Bei dem Anschlag im tunesischen Nationalmuseum kamen nach Angaben der tunesischen Regierung Touristen aus verschiedenen europäischen Ländern ums Leben. Politiker zeigen sich erschüttert und drücken den Angehörigen ihr Beileid aus.

Der Anschlag in Tunesien, bei dem 21 Menschen getötet wurden, hat bei den europäischen Politikern grosse Bestürzung ausgerufen.

Der französische Premierminister Manuel Valls verurteilt den Anschlag «mit grösster Entschiedenheit». Das Gewaltverbrechen, so Valls, «zeige die Bedrohungen, unter welchen Europa, der Mittelmeerraum und die Welt leide.» Tunesien zählte bis 1956 zum französischen Protektoriat. Der französische Präsident François Hollande kontaktierte seinen tunesischen Amtskollegen Beji Caid Essebsi und drückte ihm sein Beileid aus.

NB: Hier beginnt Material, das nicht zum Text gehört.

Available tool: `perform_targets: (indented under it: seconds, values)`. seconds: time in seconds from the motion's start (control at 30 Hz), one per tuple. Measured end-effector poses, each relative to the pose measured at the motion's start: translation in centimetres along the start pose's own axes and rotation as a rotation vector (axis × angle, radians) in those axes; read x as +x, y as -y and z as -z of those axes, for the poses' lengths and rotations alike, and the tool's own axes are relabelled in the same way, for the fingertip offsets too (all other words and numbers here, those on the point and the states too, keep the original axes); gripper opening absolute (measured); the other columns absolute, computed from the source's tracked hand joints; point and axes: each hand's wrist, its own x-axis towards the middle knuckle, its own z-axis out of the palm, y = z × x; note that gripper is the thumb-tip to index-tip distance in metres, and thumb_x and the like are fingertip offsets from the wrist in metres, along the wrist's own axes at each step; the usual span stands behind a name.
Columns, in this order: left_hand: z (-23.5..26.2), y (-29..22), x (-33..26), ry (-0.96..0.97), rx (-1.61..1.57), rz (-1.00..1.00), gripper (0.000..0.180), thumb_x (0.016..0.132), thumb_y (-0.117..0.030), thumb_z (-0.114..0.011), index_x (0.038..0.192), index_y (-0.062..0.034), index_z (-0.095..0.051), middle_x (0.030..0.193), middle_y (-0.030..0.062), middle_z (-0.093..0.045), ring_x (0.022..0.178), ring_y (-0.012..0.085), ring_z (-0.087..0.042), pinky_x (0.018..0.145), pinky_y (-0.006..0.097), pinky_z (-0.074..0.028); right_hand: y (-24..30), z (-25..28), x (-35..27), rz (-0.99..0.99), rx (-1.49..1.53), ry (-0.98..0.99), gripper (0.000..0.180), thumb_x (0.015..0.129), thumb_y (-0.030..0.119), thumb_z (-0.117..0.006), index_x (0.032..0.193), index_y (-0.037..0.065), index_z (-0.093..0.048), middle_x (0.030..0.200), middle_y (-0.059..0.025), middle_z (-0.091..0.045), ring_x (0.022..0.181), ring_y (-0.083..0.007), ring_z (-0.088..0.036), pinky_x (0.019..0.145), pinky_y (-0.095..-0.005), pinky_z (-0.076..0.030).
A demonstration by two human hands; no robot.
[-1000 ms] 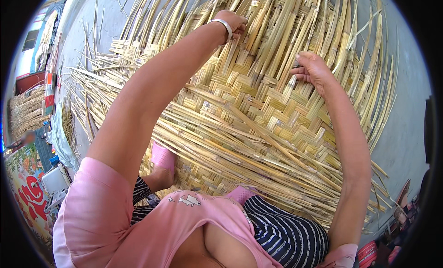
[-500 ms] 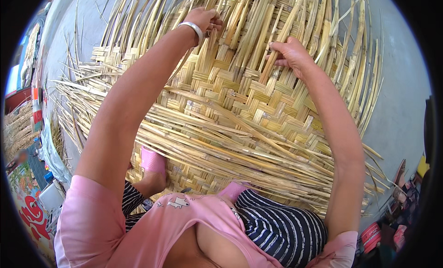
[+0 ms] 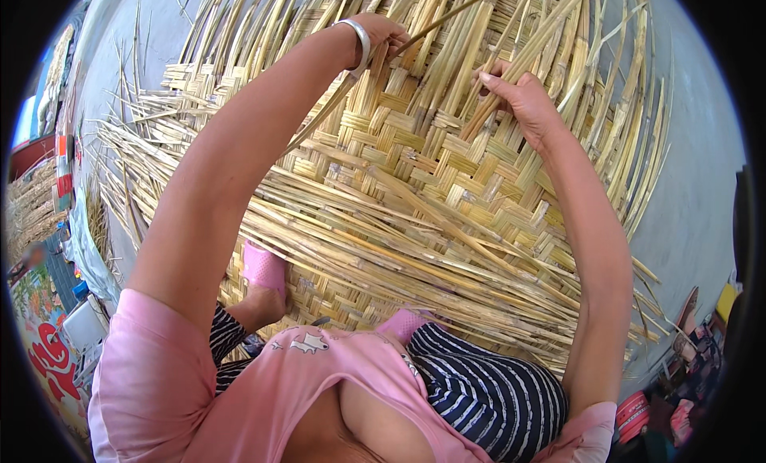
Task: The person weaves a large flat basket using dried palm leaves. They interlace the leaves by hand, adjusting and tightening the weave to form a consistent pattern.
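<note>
The woven mat (image 3: 459,166) spreads from centre toward twelve o'clock, where the left hand (image 3: 380,32) pinches a thin brown strip (image 3: 451,19); around one, the right hand (image 3: 521,98) grasps pale strips (image 3: 479,120). I'd raise those evenly and tuck the brown one snug.

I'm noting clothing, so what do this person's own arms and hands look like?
The pink sleeves are short. The left hand is gloveless, with a silver-coloured bangle at its wrist; the right hand is gloveless too, its wrist unadorned.

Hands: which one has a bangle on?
The left hand: it wears a silver bangle, while the right hand is bare of any.
</note>
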Motion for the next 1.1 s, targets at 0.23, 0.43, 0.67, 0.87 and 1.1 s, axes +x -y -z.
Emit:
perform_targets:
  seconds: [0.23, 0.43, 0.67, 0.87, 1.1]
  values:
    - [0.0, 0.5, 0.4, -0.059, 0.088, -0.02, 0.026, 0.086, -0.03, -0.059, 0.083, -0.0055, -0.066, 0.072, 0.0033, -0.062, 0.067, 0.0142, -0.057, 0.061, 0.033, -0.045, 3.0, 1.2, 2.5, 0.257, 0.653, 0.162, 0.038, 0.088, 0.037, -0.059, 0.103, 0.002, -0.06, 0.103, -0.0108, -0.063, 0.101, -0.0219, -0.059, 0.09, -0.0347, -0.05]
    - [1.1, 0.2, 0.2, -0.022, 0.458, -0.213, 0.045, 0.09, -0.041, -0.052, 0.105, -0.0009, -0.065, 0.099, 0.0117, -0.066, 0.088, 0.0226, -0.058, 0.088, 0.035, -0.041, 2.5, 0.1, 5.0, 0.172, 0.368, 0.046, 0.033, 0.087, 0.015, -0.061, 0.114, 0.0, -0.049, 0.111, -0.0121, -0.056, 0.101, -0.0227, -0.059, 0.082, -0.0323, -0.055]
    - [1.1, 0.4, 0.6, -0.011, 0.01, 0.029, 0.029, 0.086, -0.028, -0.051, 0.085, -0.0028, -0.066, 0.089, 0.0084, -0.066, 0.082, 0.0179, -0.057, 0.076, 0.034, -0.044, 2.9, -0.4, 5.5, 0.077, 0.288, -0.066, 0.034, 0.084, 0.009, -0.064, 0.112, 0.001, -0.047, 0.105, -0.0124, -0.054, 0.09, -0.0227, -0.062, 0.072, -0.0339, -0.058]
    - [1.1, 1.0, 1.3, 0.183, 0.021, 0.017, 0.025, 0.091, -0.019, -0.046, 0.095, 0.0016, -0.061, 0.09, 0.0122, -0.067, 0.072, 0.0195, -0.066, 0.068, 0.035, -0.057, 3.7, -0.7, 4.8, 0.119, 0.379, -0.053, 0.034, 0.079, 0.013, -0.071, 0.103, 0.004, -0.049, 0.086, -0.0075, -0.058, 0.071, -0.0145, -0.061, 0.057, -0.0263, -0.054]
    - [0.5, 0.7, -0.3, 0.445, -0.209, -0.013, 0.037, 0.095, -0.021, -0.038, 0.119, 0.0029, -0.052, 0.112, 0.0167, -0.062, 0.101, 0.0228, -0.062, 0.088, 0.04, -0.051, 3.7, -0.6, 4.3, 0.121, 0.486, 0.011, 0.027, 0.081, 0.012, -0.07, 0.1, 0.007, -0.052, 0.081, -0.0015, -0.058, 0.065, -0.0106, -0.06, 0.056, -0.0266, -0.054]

Der Sprecher des polnischen Aussenministeriums, Marcin Wojciechowski, zeigte sich erschüttert über das Attentat. Bei dem Anschlag sollen nach inoffiziellen Angaben drei polnische Staatsbürger getötet worden sein. Sie befanden sich in einer grösseren polnischen Reisegruppe, die aus 36 Teilnehmer bestand.

Die EU-Aussenbeauftragte Federica Mogherini machte «Terrororganisationen» für die Tat verantwortlich. Das Eidgenössische Aussendepartement hatte bereits vor dem jüngsten Anschlag vor möglichen Attentaten in Tunesien gewarnt.